The Sixth Sense: Ölümün soğukluğunu ve bu soğukluğu resmeden nadir yapıtlardan biri…
Bir psikiyatr ve sorunlu bir çocuk arasındaki ilişkiden çok daha fazlasını anlatan bu film, bir hayaletle sığınacak bir kucak arayan sorunlu bir çocuğun garip hikayesini konu edinmekte… Ölülerle yaşayan bu çocuk ve onları sürekli gören bu çocuk ve aslında ne akıl hastası ne de hayal gören biridir. Aslında o sadece korkmuş küçük bir çocuktur. Ve bu korkusunu karşısına esrarengiz şekilde çıkan başarılı psikiyatr (Bruce Willis) ile birazcık olsun yenmek istemektedir.
Filmde ölüm teması bu sıra dışı arkadaşlığın merkezine büyük bir ustalıkla yerleştirilmiş. Ve bunu yaparken seyirciyi de paranoyaklaştıran güçlü bir senaryosu var.

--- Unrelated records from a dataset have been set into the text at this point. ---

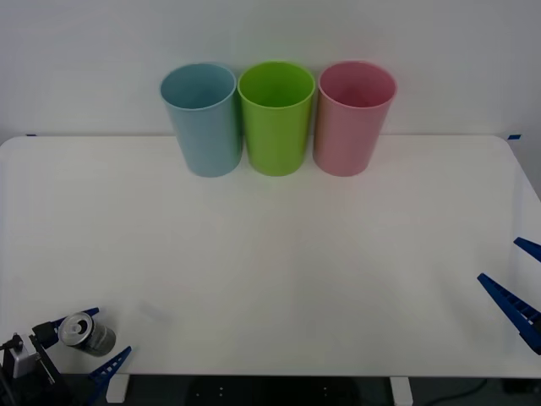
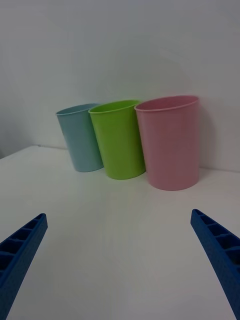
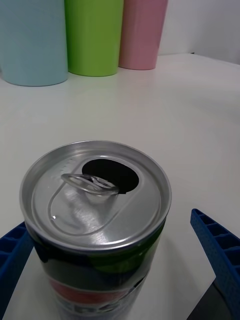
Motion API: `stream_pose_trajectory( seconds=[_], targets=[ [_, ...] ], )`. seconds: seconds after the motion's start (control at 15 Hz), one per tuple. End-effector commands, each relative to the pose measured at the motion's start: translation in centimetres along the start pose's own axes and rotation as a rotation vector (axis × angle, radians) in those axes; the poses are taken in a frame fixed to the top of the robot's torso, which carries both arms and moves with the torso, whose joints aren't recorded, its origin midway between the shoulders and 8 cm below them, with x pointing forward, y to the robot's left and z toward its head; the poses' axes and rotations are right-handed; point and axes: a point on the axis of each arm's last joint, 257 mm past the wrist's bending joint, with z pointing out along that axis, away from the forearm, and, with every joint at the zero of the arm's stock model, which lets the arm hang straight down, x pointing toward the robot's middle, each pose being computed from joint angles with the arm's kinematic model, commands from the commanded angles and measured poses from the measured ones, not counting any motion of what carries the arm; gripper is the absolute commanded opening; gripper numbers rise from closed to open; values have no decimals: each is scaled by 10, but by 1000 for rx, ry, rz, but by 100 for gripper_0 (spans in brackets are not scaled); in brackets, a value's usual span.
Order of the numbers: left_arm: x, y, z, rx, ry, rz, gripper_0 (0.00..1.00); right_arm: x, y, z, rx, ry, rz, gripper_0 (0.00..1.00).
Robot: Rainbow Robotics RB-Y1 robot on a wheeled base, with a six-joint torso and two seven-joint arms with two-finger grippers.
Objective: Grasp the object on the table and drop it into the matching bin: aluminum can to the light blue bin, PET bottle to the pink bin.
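**Mara:** At the near left corner of the table [image 1: 270, 271], the aluminum can [image 1: 87, 334] stands upright between the fingers of the left gripper [image 1: 87, 348], well apart from the three bins along the far edge.

**Theo:** What could go wrong from here?

**Mara:** Mostly the grasp. The can sits very close to the table's edge, so a finger nudging it before both sides meet could tip it or push it off. It is opened and probably empty, so it would slide or topple easily. A hard squeeze might also dent it.

**Theo:** And the drop?

**Mara:** The light blue bin [image 1: 201, 118] touches or nearly touches the lime green bin [image 1: 276, 117], with the pink bin [image 1: 351, 117] just beyond. A release slightly off toward the right would land the can in green.

**Theo:** How open is the gripper?

**Mara:** Spread wide. In the left wrist view one finger appears against the can's side and the other shows a clear gap, so nothing is pinched yet. The right gripper [image 1: 517, 279] waits spread and empty at the table's right edge.
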Motion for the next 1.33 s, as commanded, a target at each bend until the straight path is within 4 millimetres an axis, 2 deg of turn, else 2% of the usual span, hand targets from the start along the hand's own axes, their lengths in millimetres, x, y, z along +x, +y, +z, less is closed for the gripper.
stream_pose_trajectory(
  seconds=[0.07, 0.13, 0.2, 0.27, 0.33, 1.0, 1.2, 1.33],
  targets=[
    [0, 0, 0, 1, 0, 2, 100, 0, 0, 0, 0, 0, 0, 100],
    [-1, 1, 1, -2, -4, 5, 89, 0, 0, 0, 0, 0, 0, 100],
    [-2, 2, 1, -4, -8, 3, 20, 0, 0, 0, 0, 0, 0, 100],
    [-2, 2, 1, -5, -9, 1, 8, 0, 0, 0, 0, 0, 0, 100],
    [-3, 2, 1, -5, -11, 3, 1, 0, 0, 0, 0, 0, 0, 100],
    [-12, 7, 2, -23, -42, -14, 0, 0, 0, 0, 0, 0, 0, 100],
    [-25, 14, 4, -41, -87, -30, 0, 0, 0, 0, 0, 0, 0, 100],
    [-36, 26, 7, -75, -107, -32, 0, 0, 0, 0, 0, 0, 0, 100]
  ],
)
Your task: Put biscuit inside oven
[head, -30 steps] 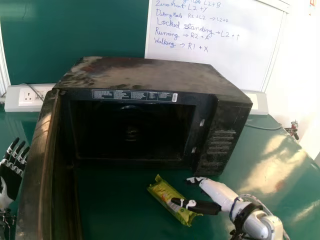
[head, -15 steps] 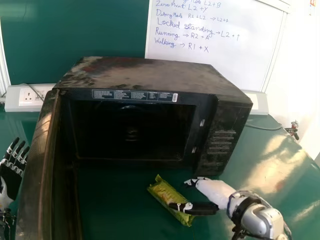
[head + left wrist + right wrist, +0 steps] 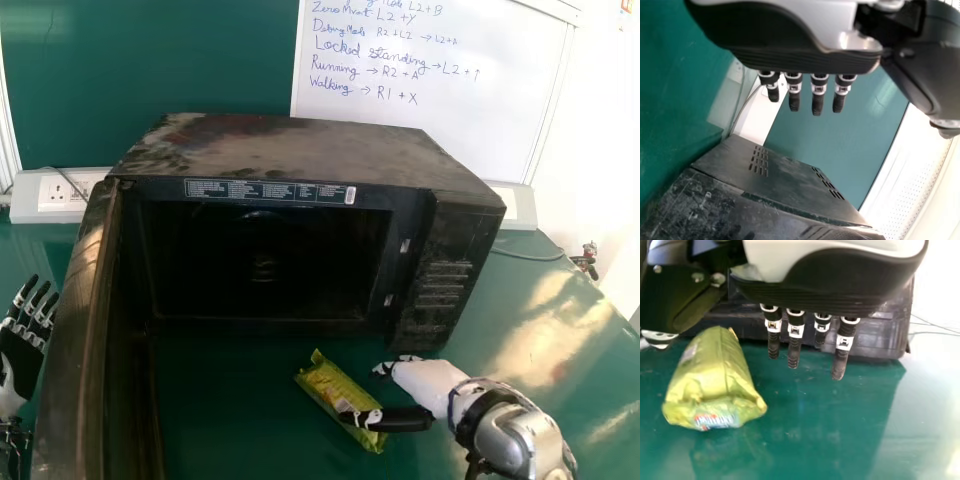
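– Starting at the far left: any movement at the left hand?
– Unchanged, held open at the edge of the head view, beside the swung-out oven door. On to the oven: same spot as a second ago. Further right, to the biscuit pack: still lying aslant on the table, outside, in front of the oven!
– And rightmost, at the right hand?
– Ooh, shifted slightly! Eased a touch toward the near end of the pack with the thumb, and turned a little at the wrist too. Open, with straight fingers, well spread from the thumb; around the pack but not gripping. Touching or just above with that thumb? Impossible to tell.
– Time for a count, left to right!
– Hands first: two, one at either side. Then one socket board, left of the oven. One door, wide open. One oven. One biscuit pack, between thumb and fingers in the right wrist view. Two pale slots on the oven's front frame. Behind, one whiteboard. And, jutting out past the oven's right side, one white casing!
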`<state>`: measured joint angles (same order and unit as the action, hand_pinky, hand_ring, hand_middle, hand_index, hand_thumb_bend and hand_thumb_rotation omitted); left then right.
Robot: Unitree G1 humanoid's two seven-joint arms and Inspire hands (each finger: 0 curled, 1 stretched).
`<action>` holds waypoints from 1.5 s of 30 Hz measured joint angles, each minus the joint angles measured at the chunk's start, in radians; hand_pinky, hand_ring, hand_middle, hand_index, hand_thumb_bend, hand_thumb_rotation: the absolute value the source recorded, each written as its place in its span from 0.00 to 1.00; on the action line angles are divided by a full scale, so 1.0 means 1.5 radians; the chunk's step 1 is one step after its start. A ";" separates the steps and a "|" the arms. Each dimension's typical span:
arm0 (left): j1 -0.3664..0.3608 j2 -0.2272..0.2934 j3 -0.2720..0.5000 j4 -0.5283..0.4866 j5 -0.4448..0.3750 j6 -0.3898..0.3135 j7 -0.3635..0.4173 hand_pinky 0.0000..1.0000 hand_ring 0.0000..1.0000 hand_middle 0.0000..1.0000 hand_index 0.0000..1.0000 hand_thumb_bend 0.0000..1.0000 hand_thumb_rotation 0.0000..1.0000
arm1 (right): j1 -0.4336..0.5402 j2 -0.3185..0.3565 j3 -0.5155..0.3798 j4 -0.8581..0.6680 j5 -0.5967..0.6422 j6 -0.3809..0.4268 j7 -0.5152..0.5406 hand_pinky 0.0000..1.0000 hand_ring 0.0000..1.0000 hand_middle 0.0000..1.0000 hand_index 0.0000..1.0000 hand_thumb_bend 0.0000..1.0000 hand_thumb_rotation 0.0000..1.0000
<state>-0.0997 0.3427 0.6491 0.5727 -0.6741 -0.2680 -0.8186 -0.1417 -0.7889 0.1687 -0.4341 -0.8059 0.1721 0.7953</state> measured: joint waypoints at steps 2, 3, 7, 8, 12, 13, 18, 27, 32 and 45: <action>0.000 0.000 0.000 -0.001 0.000 0.000 0.001 0.00 0.66 0.74 0.91 0.05 0.00 | -0.002 0.002 0.011 -0.008 -0.031 0.007 0.004 0.70 0.80 0.84 0.88 1.00 0.36; 0.000 -0.001 0.000 -0.001 0.000 -0.001 0.001 0.00 0.66 0.74 0.91 0.05 0.00 | -0.003 0.004 0.017 -0.010 -0.048 0.007 0.002 0.68 0.79 0.83 0.88 1.00 0.37; 0.000 0.000 0.000 0.000 0.000 -0.002 0.000 0.00 0.66 0.73 0.91 0.05 0.00 | -0.003 0.026 0.039 -0.011 -0.109 0.009 -0.014 0.64 0.76 0.81 0.87 1.00 0.36; 0.000 0.000 0.000 0.000 0.000 -0.002 0.000 0.00 0.66 0.73 0.91 0.05 0.00 | -0.002 0.033 0.044 -0.012 -0.124 0.010 -0.016 0.63 0.75 0.80 0.87 1.00 0.36; 0.000 -0.001 0.000 0.000 0.000 -0.002 -0.002 0.00 0.66 0.74 0.91 0.06 0.00 | -0.002 0.068 0.058 -0.012 -0.175 0.024 -0.021 0.62 0.73 0.78 0.86 1.00 0.32; 0.000 -0.001 0.000 0.000 0.000 -0.002 -0.002 0.00 0.66 0.74 0.91 0.06 0.00 | -0.001 0.076 0.061 -0.012 -0.185 0.025 -0.022 0.62 0.73 0.78 0.86 1.00 0.32; 0.000 -0.001 0.000 -0.001 0.000 -0.001 -0.002 0.00 0.66 0.74 0.92 0.06 0.00 | 0.001 0.102 0.078 -0.012 -0.226 0.021 -0.024 0.64 0.75 0.79 0.85 1.00 0.34; 0.000 -0.002 0.000 -0.001 -0.001 -0.001 -0.004 0.00 0.66 0.74 0.91 0.09 0.02 | 0.005 0.133 0.105 -0.012 -0.310 0.006 -0.027 0.61 0.70 0.76 0.81 1.00 0.34; 0.001 -0.004 0.000 -0.008 -0.001 0.000 -0.003 0.00 0.65 0.73 0.90 0.12 0.03 | 0.007 0.135 0.115 -0.011 -0.345 -0.020 -0.039 0.58 0.69 0.75 0.79 1.00 0.37; 0.002 -0.008 0.000 -0.011 0.000 0.006 0.001 0.00 0.66 0.74 0.88 0.16 0.13 | 0.040 0.153 0.135 -0.007 -0.453 -0.048 -0.100 0.61 0.73 0.79 0.81 0.91 0.31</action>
<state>-0.0973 0.3310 0.6490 0.5564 -0.6746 -0.2592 -0.8171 -0.0823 -0.5593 0.3705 -0.4446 -1.4848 0.1000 0.6459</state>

Belki de kariyerinin en iyi performansını sergileyen Bruce Willis, başarısızlığa uğramış bir çocuk psikoloğunun tüm ruh hallerini çok iyi yansıtmış…
Çocuk karakterimize gelince film boyunca yüzündeki karamsar ifade ve boyundan büyük sözleriyle mükemmel bir psikolojik profil sergiliyor.
Bir M. Night Shyamalan mistik öğeleri çok iyi kullanan bir yönetmen…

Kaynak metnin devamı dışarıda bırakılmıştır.